== PROMPT ==
Look below for the line that has "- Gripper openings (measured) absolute". Set down the lines from there through the line that has "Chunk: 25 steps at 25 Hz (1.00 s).", exactly as written.

[Saved entries]
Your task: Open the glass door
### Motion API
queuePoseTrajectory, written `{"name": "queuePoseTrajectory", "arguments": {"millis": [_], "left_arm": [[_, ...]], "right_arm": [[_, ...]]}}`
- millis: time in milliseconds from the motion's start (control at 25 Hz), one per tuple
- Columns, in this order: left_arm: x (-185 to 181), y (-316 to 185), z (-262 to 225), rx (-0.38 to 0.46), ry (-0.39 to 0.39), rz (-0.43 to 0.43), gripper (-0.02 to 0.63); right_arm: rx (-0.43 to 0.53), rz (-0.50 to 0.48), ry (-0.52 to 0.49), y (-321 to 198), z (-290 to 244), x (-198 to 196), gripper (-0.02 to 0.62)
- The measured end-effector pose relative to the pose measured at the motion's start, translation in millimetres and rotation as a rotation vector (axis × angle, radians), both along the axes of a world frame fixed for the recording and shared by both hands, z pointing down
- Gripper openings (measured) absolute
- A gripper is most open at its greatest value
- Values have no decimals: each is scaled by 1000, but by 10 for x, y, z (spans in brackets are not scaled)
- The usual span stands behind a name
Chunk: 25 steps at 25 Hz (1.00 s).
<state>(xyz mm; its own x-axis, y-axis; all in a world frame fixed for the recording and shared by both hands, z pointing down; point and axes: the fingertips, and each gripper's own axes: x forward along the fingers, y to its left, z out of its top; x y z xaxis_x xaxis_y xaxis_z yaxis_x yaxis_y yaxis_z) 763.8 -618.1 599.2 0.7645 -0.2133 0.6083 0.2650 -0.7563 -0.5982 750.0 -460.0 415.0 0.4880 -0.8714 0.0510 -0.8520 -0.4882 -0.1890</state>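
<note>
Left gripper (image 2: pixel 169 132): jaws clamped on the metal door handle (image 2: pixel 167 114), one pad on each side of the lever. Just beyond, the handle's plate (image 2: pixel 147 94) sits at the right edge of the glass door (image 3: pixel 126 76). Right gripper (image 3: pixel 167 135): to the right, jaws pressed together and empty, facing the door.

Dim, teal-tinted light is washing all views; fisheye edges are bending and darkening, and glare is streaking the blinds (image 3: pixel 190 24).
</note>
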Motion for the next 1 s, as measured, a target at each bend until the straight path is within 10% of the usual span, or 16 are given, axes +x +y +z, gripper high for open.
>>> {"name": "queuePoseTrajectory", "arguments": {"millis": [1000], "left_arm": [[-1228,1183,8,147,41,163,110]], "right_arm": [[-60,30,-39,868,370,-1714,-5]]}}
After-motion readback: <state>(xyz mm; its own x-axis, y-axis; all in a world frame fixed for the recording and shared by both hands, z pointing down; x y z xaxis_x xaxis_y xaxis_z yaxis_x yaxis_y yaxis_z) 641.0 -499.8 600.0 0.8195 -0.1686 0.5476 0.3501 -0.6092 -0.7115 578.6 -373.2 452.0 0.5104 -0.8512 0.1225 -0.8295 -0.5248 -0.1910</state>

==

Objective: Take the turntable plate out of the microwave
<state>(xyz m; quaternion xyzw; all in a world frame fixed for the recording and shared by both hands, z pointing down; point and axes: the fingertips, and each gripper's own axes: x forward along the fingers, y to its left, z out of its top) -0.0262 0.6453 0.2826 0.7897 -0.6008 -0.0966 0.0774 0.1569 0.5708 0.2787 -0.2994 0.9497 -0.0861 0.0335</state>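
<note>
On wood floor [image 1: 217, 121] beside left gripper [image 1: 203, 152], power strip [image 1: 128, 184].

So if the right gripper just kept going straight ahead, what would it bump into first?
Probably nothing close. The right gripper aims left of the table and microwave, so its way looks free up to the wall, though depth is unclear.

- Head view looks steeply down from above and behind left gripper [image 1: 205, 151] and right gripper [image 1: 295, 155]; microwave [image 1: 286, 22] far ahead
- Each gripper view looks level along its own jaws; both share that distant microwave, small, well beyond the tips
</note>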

== EXERCISE SOLUTION ==
- Gripper openings (measured) absolute
- A gripper is most open at its greatest value
- Values have no decimals: each is scaled by 1000, but by 10 for x, y, z (spans in brackets are not scaled)
- The usual span stands behind a name
Chunk: 25 steps at 25 Hz (1.00 s).

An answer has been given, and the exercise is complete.